§ PROBLEM REQUIREMENTS
One range is to be output from the listing below, exactly as written: the line with "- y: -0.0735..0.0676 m" to the line with "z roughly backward", both kept.

┏━━

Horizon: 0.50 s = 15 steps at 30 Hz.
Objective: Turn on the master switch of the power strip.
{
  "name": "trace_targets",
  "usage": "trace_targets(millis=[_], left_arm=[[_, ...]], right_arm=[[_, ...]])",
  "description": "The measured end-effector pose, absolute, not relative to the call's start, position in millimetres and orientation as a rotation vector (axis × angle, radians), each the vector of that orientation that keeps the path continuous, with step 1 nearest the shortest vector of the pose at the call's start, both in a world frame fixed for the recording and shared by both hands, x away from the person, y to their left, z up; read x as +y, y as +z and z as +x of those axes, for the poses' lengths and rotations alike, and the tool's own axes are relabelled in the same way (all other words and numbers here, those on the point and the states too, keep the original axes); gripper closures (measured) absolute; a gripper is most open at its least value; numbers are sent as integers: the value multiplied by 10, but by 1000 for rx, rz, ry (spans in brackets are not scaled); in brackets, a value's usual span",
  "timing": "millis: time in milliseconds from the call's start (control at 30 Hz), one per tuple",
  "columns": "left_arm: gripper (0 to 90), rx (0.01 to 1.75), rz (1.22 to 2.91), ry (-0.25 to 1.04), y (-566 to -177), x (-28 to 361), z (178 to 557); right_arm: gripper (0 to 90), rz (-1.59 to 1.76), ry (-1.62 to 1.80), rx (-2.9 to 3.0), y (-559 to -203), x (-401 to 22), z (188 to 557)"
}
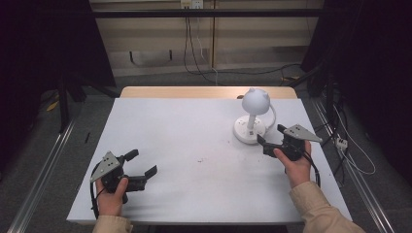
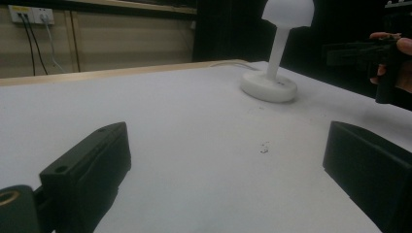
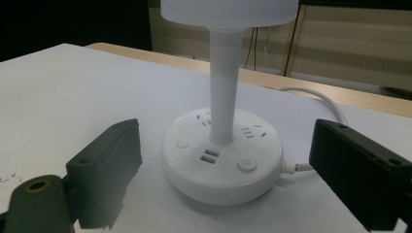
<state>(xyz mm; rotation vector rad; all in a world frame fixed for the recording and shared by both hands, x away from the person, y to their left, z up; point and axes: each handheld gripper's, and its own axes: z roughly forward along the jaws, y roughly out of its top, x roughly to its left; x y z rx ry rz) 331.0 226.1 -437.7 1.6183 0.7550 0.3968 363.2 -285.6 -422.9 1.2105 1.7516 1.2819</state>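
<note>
Nearest me, my left gripper (image 1: 141, 169) sits low at the near left of the white table (image 1: 184, 136), jaws wide apart with nothing between them. Farther off at the right, my right gripper (image 1: 272, 137) has its jaws spread too, just short of the one white lamp (image 1: 252, 116). Its round base (image 3: 221, 162) carries two round buttons, a twin USB port (image 3: 210, 156) and two sets of socket slots around a plain stem, topped by a domed shade (image 2: 287, 12). One white cord (image 3: 318, 99) leaves the base toward the table's far edge.
</note>
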Motion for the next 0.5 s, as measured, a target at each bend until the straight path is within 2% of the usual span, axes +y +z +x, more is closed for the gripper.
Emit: trace_targets(millis=[233, 267, 500], left_arm=[[30, 756, 1617, 398, -4377, 2275, 3309], [30, 757, 1615, 398, -4378, 2276, 3310], [30, 757, 1612, 399, -4371, 2283, 3316]], right_arm=[[134, 1205, 1262, 1765, -4240, -2846, 3681], [162, 1210, 1268, 1761, -4248, -2854, 3699], [198, 1229, 1262, 1752, -4273, -2868, 3730]])
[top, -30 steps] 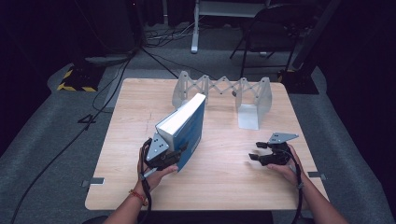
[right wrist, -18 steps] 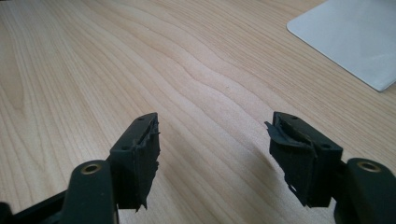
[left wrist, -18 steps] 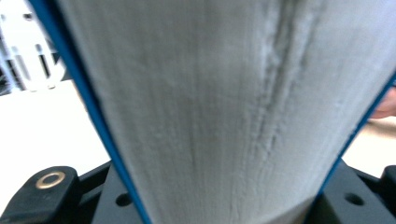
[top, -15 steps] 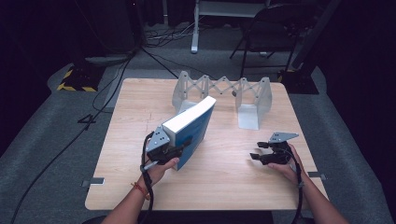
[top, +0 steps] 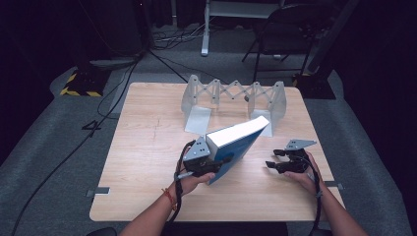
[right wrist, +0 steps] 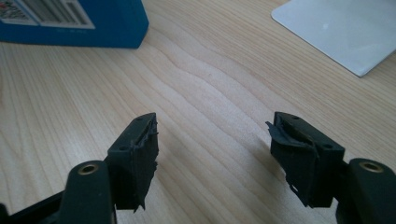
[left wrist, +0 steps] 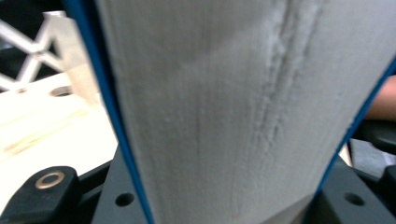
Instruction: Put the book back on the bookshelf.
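My left hand-held gripper [top: 216,160] was clamped on the thick blue book [top: 235,147], tilted just in front of the folding rack [top: 231,96]. Held by one end, it could have twisted loose. My right hand-held gripper [right wrist: 212,154] gaped empty beside the book.

one thick blue-covered book [top: 235,147] and one grey folding metal book rack [top: 233,101] are on the table. two black two-jaw grippers [top: 216,162] work there.
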Demonstrator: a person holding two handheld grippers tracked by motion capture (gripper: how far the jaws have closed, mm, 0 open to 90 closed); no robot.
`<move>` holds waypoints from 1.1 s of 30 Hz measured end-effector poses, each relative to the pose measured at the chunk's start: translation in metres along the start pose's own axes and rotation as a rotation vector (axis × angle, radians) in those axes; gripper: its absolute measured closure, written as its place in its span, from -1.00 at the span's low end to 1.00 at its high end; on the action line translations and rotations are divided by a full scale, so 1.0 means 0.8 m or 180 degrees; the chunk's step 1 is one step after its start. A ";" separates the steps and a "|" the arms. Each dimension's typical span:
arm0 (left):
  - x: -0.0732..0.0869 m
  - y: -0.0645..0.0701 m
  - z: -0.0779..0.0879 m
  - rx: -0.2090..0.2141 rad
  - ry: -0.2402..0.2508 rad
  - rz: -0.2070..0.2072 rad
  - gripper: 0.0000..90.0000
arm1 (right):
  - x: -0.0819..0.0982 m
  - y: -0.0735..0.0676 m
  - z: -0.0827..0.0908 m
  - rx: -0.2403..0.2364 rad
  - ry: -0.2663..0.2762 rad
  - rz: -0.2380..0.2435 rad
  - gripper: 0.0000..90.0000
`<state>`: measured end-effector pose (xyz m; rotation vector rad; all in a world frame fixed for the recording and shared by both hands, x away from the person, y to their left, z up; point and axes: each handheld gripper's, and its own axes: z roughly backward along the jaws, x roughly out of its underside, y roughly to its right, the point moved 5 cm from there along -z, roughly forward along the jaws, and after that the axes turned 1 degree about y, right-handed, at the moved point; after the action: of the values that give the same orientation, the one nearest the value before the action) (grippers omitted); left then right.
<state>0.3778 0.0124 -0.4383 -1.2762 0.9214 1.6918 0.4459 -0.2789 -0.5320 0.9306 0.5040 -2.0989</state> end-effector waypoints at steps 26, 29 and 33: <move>0.008 -0.005 0.016 0.0009 -0.0285 -0.0314 0.21 | -0.005 -0.015 -0.010 -0.0161 -0.0071 0.0340 -0.25; 0.014 -0.005 0.019 -0.0022 -0.0308 -0.0338 0.19 | -0.014 -0.025 -0.012 -0.0298 0.0059 0.0429 -0.27; 0.017 -0.004 0.021 -0.0048 -0.0359 -0.0381 0.18 | -0.033 -0.042 -0.012 -0.0438 0.0192 0.0604 -0.33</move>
<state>0.3720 0.0312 -0.4481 -1.2084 0.7525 1.6616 0.4354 -0.2389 -0.5164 0.9266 0.5614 -1.8471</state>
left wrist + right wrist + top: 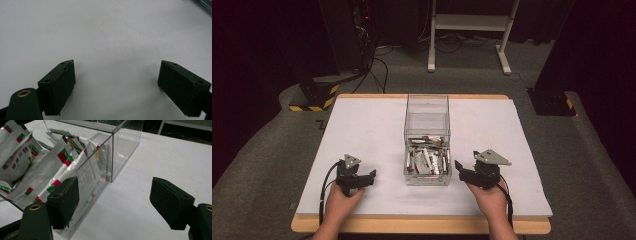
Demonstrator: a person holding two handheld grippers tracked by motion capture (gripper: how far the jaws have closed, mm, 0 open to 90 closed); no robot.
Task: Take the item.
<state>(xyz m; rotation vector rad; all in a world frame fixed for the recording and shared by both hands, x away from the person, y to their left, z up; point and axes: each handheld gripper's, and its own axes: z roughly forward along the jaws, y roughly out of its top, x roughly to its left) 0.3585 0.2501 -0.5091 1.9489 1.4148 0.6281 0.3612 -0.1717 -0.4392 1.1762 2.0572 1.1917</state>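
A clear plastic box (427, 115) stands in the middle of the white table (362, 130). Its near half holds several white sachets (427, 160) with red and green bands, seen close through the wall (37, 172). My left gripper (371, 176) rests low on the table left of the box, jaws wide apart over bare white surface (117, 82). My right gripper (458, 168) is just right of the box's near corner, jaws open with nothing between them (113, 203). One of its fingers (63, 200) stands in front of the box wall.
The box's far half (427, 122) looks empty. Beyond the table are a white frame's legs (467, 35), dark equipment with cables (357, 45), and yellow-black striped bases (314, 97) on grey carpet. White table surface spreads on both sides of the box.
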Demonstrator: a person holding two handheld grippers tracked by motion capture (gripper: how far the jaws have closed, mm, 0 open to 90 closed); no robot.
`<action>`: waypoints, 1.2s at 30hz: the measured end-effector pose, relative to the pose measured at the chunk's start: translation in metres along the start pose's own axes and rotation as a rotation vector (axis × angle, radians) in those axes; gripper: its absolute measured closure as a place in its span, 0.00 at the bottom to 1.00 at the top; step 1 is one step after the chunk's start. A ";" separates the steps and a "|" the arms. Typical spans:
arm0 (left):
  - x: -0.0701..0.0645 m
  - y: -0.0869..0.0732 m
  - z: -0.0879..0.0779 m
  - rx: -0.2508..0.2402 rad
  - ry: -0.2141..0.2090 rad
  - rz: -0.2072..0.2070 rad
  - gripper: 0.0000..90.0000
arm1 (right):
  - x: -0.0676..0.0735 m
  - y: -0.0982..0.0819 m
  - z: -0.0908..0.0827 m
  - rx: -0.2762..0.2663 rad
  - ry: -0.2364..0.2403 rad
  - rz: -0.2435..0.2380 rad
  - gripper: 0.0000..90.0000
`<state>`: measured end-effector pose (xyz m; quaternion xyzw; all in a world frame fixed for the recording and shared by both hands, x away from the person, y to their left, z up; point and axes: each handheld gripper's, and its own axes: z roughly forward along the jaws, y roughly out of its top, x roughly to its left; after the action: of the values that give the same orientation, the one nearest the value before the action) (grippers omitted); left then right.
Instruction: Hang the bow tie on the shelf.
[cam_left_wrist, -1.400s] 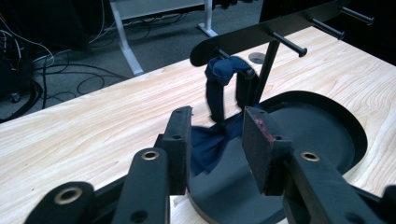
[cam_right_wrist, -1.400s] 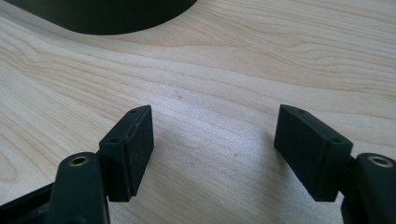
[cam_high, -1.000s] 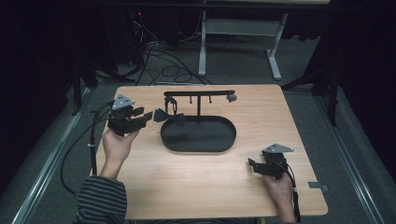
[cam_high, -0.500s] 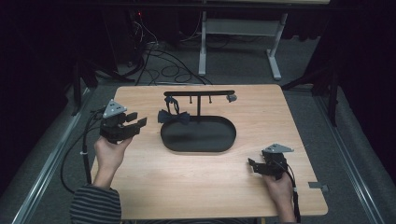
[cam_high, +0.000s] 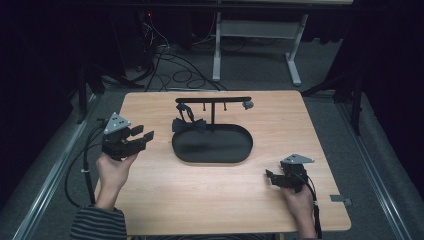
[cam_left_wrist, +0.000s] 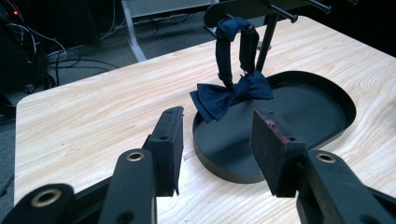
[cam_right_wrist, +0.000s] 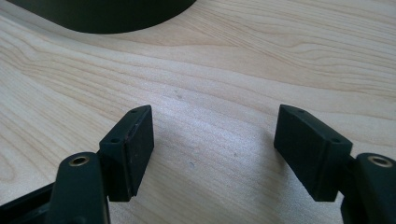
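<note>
While both the left hand-held gripper (cam_left_wrist: 217, 149) and right hand-held gripper (cam_right_wrist: 214, 154) sit released, the bow tie (cam_left_wrist: 229, 94) hangs loosely on the stand (cam_high: 214, 99); a bump could drop it.

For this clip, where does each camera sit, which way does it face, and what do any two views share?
High view: above the person's side, looking forward and down on the table; forearms, left gripper and right gripper show.
Left gripper view: rides the left gripper, facing the bow tie hanging from the stand over the black tray; open jaws show.
Right gripper view: rides the right gripper, low over bare wood; open jaws show.
Shared: high and left gripper views both show bow tie, stand, tray.
</note>
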<state>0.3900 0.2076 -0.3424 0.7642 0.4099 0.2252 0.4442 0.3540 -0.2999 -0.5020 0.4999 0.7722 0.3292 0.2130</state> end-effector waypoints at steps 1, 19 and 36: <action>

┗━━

§ RESULT
  - y: -0.0735..0.0676 m
  - z: -0.0827..0.0908 m
  - rx: -0.2403..0.2364 rad
  - ry: -0.2663..0.2762 rad
  - rz: -0.2380..0.2435 rad
  - gripper: 0.0000..90.0000
`<state>`: measured end-effector pose (xyz m; rotation vector rad; all in a world frame fixed for the recording and shared by both hands, x away from the person, y to their left, z up; point and axes: each handheld gripper's, and its own axes: z roughly backward along the jaws, x roughly out of its underside, y roughly to its right, the point moved 5 cm from there along -z, roughly forward along the jaws, and after that the axes turned 1 degree about y, right-handed, at the moved point; after the action: of the values that give the same orientation, the one nearest the value before the action) (grippers omitted); left then right.

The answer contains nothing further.